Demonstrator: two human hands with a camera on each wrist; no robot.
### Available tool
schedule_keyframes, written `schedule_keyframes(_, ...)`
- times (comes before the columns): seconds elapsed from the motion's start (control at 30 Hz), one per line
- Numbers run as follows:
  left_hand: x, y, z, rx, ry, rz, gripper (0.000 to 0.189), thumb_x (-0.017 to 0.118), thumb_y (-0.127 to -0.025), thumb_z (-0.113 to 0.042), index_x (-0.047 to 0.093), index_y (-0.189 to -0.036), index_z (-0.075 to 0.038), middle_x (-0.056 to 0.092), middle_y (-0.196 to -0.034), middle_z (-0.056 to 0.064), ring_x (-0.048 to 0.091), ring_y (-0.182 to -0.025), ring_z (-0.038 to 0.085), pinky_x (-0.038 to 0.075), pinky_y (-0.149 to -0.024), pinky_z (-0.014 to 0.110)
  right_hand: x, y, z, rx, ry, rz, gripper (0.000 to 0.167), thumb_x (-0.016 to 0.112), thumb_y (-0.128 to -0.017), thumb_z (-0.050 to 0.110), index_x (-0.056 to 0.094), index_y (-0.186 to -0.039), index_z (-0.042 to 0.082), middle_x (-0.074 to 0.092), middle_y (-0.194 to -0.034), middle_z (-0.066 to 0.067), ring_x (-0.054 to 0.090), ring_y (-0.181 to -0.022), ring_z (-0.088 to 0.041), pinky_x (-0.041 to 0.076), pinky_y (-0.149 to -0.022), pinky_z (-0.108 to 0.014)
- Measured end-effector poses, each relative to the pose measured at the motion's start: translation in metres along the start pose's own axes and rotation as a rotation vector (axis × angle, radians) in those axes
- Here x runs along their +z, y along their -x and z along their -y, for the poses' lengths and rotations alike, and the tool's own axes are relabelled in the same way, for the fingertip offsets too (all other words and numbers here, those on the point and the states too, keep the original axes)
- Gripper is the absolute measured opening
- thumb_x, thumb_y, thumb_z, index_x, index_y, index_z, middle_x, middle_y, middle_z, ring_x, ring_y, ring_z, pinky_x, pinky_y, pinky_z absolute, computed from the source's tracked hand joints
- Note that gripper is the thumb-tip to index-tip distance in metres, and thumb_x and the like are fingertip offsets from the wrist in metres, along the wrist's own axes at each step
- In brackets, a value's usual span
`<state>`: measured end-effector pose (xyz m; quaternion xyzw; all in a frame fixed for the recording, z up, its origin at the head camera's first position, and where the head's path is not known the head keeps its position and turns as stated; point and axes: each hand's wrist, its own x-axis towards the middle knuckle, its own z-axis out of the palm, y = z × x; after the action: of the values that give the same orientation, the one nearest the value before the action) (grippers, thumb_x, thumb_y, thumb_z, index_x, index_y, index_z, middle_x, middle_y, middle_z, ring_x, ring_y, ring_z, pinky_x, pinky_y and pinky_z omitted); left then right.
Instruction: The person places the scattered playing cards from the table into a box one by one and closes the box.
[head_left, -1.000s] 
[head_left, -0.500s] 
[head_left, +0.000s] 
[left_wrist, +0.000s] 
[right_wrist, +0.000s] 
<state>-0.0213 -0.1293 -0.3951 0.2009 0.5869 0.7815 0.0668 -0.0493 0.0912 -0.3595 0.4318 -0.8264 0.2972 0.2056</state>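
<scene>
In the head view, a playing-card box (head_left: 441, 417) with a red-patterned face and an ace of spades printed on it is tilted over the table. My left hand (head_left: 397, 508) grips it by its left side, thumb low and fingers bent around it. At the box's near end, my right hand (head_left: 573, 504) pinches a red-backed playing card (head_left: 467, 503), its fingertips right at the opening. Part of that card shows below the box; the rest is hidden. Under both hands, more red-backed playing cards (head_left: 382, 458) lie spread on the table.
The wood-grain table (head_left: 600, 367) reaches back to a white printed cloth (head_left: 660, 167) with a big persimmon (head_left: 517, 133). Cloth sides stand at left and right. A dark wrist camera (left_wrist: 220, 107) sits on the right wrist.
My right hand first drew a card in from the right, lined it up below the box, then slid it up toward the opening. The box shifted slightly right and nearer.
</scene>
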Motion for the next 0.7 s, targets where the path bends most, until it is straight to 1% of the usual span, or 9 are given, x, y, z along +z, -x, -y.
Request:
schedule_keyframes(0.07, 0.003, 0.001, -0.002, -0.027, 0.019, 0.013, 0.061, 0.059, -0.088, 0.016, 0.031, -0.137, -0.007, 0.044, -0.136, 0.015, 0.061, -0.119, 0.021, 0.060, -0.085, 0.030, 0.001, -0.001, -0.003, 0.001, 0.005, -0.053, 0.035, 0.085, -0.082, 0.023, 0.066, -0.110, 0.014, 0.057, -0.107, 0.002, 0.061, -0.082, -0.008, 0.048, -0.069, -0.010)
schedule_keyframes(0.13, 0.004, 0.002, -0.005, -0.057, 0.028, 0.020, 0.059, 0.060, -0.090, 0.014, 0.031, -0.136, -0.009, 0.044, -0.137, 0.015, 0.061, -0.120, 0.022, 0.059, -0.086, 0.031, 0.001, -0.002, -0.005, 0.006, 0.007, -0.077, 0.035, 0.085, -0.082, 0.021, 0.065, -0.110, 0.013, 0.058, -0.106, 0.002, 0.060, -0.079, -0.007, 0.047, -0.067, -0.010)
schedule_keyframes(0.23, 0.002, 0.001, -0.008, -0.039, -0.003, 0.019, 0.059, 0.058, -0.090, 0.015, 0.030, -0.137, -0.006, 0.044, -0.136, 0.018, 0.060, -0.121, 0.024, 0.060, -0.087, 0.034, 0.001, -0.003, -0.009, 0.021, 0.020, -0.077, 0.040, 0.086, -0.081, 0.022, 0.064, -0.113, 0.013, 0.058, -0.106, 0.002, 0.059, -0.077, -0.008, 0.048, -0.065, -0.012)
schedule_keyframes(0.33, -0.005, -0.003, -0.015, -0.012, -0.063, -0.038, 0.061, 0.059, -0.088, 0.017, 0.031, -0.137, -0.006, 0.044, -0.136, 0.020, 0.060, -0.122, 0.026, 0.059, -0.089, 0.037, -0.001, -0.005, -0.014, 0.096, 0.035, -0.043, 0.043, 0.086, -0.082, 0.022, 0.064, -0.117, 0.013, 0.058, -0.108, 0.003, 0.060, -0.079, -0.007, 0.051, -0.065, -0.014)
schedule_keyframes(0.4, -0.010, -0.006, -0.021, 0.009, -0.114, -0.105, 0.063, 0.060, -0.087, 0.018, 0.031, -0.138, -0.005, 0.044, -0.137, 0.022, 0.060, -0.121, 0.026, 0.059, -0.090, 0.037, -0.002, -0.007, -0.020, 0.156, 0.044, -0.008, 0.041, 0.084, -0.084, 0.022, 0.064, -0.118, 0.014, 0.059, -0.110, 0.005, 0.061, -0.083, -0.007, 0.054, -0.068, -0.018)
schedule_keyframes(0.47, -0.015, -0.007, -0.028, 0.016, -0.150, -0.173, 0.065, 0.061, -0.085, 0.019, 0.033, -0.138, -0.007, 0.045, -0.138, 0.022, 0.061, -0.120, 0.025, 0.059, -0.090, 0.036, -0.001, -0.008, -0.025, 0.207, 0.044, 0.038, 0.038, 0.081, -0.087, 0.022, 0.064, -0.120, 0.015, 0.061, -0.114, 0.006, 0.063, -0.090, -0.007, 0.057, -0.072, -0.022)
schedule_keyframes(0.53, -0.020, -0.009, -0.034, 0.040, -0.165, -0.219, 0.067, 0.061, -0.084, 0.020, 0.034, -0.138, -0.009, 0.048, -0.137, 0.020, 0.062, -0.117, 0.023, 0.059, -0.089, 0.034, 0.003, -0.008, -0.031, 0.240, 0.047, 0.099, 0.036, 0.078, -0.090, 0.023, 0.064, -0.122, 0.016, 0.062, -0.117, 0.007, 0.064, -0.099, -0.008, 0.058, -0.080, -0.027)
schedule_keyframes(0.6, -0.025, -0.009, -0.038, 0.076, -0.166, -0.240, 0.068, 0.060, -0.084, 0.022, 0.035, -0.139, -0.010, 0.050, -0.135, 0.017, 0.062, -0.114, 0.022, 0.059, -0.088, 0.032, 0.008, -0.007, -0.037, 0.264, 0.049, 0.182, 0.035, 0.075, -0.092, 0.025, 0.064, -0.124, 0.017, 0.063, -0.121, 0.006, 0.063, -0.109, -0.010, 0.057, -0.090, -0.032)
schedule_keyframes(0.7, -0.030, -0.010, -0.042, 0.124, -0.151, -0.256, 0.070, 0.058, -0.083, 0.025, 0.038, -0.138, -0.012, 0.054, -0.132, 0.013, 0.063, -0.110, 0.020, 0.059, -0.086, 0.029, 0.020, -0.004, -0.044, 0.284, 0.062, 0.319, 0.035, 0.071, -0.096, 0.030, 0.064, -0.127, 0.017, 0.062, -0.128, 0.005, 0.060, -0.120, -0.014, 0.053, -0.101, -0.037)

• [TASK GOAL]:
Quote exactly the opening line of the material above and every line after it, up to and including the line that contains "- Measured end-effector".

• [REPLY]:
Demonstrator: two human hands with a camera on each wrist; no robot.
### Available tool
schedule_keyframes, written `schedule_keyframes(_, ...)`
- times (comes before the columns): seconds elapsed from the motion's start (control at 30 Hz), one per line
- Numbers run as follows:
  left_hand: x, y, z, rx, ry, rz, gripper (0.000 to 0.189), thumb_x (-0.017 to 0.118), thumb_y (-0.127 to -0.025), thumb_z (-0.113 to 0.042), index_x (-0.047 to 0.093), index_y (-0.189 to -0.036), index_z (-0.075 to 0.038), middle_x (-0.056 to 0.092), middle_y (-0.196 to -0.034), middle_z (-0.056 to 0.064), ring_x (-0.048 to 0.091), ring_y (-0.182 to -0.025), ring_z (-0.038 to 0.085), pinky_x (-0.038 to 0.075), pinky_y (-0.149 to -0.024), pinky_z (-0.014 to 0.110)
  right_hand: x, y, z, rx, ry, rz, gripper (0.000 to 0.167), thumb_x (-0.016 to 0.112), thumb_y (-0.128 to -0.017), thumb_z (-0.050 to 0.110), index_x (-0.056 to 0.094), index_y (-0.186 to -0.039), index_z (-0.042 to 0.082), middle_x (-0.074 to 0.092), middle_y (-0.194 to -0.034), middle_z (-0.066 to 0.067), ring_x (-0.054 to 0.090), ring_y (-0.181 to -0.022), ring_z (-0.088 to 0.041), pinky_x (-0.041 to 0.076), pinky_y (-0.149 to -0.022), pinky_z (-0.108 to 0.014)
- Measured end-effector poses, each relative to the pose measured at the motion's start: translation in metres along the start pose's own axes and rotation as a rotation vector (axis × angle, radians) in those axes

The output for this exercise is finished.